> **WORK ITEM**
Please print the full listing below exactly, but not the pictures in it.

> **DATA EXCERPT**
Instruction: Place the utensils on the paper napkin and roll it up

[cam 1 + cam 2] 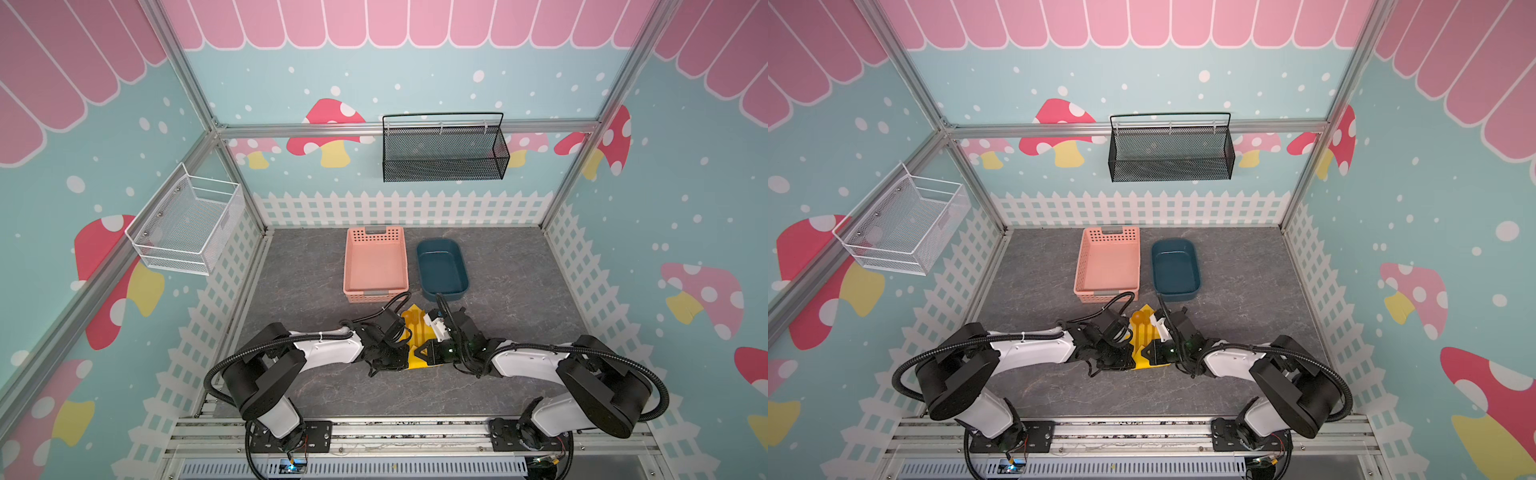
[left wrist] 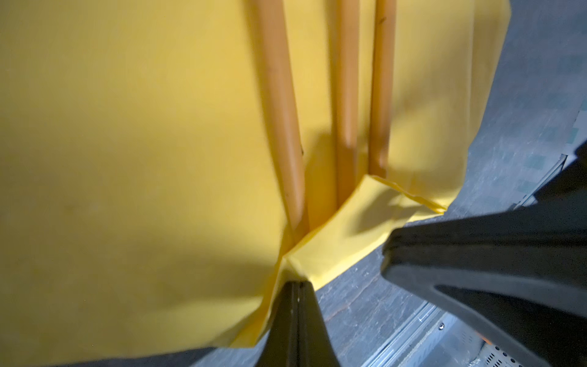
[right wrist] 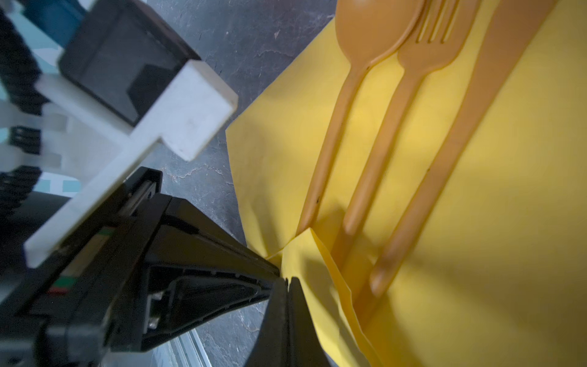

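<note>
Napkin [image 1: 417, 358] lies on the table [image 1: 332, 386] between the two arms. It is just in front of the pink basket [image 1: 348, 266] and blue tub [image 1: 444, 294], apart from both. One corner points away, toward the basket.

Utensils [image 2: 346, 95] rest on the napkin near its middle: spoon [image 3: 336, 127], fork [image 3: 390, 127], stick [image 3: 467, 127]. Side by side, nearly parallel, close together, none stacked. Long axes run near-to-far across the table, heads toward basket and tub, handle ends toward the robot's base. Bundled like this, probably so a single roll catches all three.

Left gripper [image 2: 297, 284]: jaws clamped tight on the napkin's near edge, at the crease of a small raised flap. Right gripper [image 3: 288, 282]: clamped too, pinching the same flap a little further along. The two tips are close together.

The flap stands up against the handle ends. In the left wrist view it hides the tips of two handles.

Judgement: placing looks done. The near edge is lifted over the handles, likely to pocket them so they cannot slide out once rolling begins. Paper is thin, so two grips spread the pull and keep the fold square to the handles
</note>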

> **SOLUTION TO THIS TASK**
Instruction: Place the utensils on the paper napkin and roll it up

[cam 1 + cam 2] 
[left wrist] 
[right wrist] 

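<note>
Napkin [image 1: 417, 358] lies on the table [image 1: 332, 386] between the two arms. It is just in front of the pink basket [image 1: 348, 266] and blue tub [image 1: 444, 294], apart from both. One corner points away, toward the basket.

Utensils [image 2: 346, 95] rest on the napkin near its middle: spoon [image 3: 336, 127], fork [image 3: 390, 127], stick [image 3: 467, 127]. Side by side, nearly parallel, close together, none stacked. Long axes run near-to-far across the table, heads toward basket and tub, handle ends toward the robot's base. Bundled like this, probably so a single roll catches all three.

Left gripper [image 2: 297, 284]: jaws clamped tight on the napkin's near edge, at the crease of a small raised flap. Right gripper [image 3: 288, 282]: clamped too, pinching the same flap a little further along. The two tips are close together.

The flap stands up against the handle ends. In the left wrist view it hides the tips of two handles.

Judgement: placing looks done. The near edge is lifted over the handles, likely to pocket them so they cannot slide out once rolling begins. Paper is thin, so two grips spread the pull and keep the fold square to the handles
</note>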

No further output is expected for this exercise.